(PROBLEM DETAILS): Restate all the data exactly, so that each line is the same as before.

(SOURCE MATERIAL):
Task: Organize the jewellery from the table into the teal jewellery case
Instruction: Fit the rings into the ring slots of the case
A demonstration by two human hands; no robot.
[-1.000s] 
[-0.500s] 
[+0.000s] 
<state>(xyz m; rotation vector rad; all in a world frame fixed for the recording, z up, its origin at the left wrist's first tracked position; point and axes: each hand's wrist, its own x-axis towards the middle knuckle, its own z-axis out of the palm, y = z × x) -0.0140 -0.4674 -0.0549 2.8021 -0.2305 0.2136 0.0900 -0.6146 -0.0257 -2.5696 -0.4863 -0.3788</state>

(RESPONSE TO THE TASK):
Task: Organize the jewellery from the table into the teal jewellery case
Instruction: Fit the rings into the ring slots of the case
A demonstration by two human hands; no robot.
[-1.000s] 
[-0.500s] 
[+0.000s] 
<state>(xyz m; rotation vector rad; all in a world frame fixed for the recording, z up, its origin at the left wrist's first tracked position; point and axes: each hand's wrist, its own x-axis towards the middle knuckle, its own z-axis out of the palm, y = z × x) -0.0140 -0.4674 -0.0549 2.8021 -0.2305 0.2136 0.0900 -0.6146 -0.0257 -2.5696 -0.4863 -0.3788</state>

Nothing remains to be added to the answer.